Gradual Removal of dark dye pigments using bleach (NOT RECOMMENDED)

Unsuccessful removal of black dye using a high-lift tint, which only took the roots down a to brown
Unsuccessful removal of black dye using a high-lift tint, which only took the roots down a to brown | Source
A powder bleaching at 30 vol lifted the black a little more
A powder bleaching at 30 vol lifted the black a little more | Source
Gradually getting rid of the black hair dye!
Gradually getting rid of the black hair dye! | Source
Source

These two photographs show my over bleached and damaged hair. I had too many sessions of highlighting the hair, resulting in an uneven colour. Some areas were still dark, whereas other areas had been exposed to bleach so many times that the hair was in terrible condition, or had simply broken off.

I should have used a colour remover product to remove the dye pigments from my hair safely before bleaching the result.

Over bleached hair breakage

Bleach damaged hair showing some breakage, and poor condition.
Bleach damaged hair showing some breakage, and poor condition. | Source

Colour Remover, How it works and why it may not work for you

Colour remover is applied to the hair and left for up to an hour. It changes the size of the molecules of hair dye in the hair, allowing them to be washed out by thorough rinsing. If you don't rinse the hair thoroughly enough the molecules will remain in the hair, and it will revert back to how it was before you started. It's a great product to use if you want a lighter look after a period of using dark dyes, because even the darkest shades use peroxide to help the colour to 'take' and stay in the hair. This means that even when dyeing it black, you will actually be lightening it a little first, without realising it. When the dye is removed, the natural shade of the hair can be considerably lighter than it was originally, giving you a great head start on the lightening process, without any damage!

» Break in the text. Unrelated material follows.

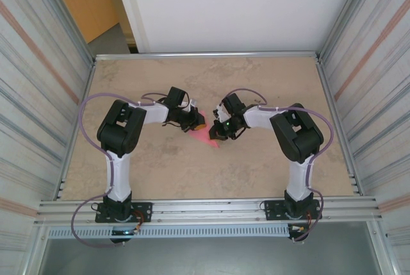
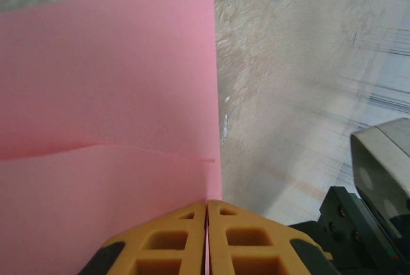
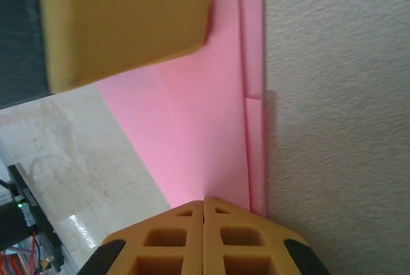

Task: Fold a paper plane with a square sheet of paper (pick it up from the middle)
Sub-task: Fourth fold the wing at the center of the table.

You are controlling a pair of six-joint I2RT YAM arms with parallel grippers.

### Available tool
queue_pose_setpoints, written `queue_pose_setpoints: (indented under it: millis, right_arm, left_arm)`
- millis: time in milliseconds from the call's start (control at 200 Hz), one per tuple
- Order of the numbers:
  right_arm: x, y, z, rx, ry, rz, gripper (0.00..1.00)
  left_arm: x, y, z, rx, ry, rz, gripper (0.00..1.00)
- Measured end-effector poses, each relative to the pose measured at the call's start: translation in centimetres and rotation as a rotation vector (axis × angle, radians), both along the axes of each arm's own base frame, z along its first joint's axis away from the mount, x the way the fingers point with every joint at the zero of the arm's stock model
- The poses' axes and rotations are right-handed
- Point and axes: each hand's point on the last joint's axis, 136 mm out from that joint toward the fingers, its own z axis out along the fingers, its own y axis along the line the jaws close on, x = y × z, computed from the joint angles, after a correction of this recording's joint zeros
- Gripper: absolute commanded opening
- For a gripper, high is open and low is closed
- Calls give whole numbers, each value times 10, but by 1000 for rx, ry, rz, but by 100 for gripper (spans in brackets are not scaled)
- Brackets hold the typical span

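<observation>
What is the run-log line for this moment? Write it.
left gripper: shut on pink paper | right gripper: shut on pink paper | paper: creased, at table centre

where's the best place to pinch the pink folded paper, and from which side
Pinch the pink folded paper at its layered edge, coming edge-on along the sheet's plane so one finger lands on each face. It is thin, with no bulk to wrap, and the stacked layers probably stiffen that edge. The left pincer and right pincer are each shut on an edge this way.
</observation>
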Motion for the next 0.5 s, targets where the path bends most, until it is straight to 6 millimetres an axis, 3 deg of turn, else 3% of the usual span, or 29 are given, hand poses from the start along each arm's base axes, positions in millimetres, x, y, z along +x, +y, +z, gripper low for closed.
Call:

The colour removing process is slowed considerably by cool temperatures, so make sure your room is nice and warm and draught-free before you start. You will be rinsing your hair three times, for at least 10 minutes each time, and it is best if this water is warm, to aid the process.

It's important to follow the instructions given with whatever product you choose, and not to skimp on any part of the process. Colour removing will not damage your hair anywhere near as much as using bleach to get the same result. You can repeat the process if you have a patchy result, or you need the stronger version of the product, without worrying about damage. You can also colour immediately afterwards, as long as you are confident that you have completed the buffering step properly. If you are in any doubt about this, don't proceed with colouring, otherwise the hair might 'grab' the colour, the result of which can be unpredictable and bizarre as one particular pigment may predominate, or one area of the hair be dyed and another area remain untouched.

Red pigments can be tricky to remove, but I managed it
Red pigments can be tricky to remove, but I managed it | Source

Why won't the colour remover work on me?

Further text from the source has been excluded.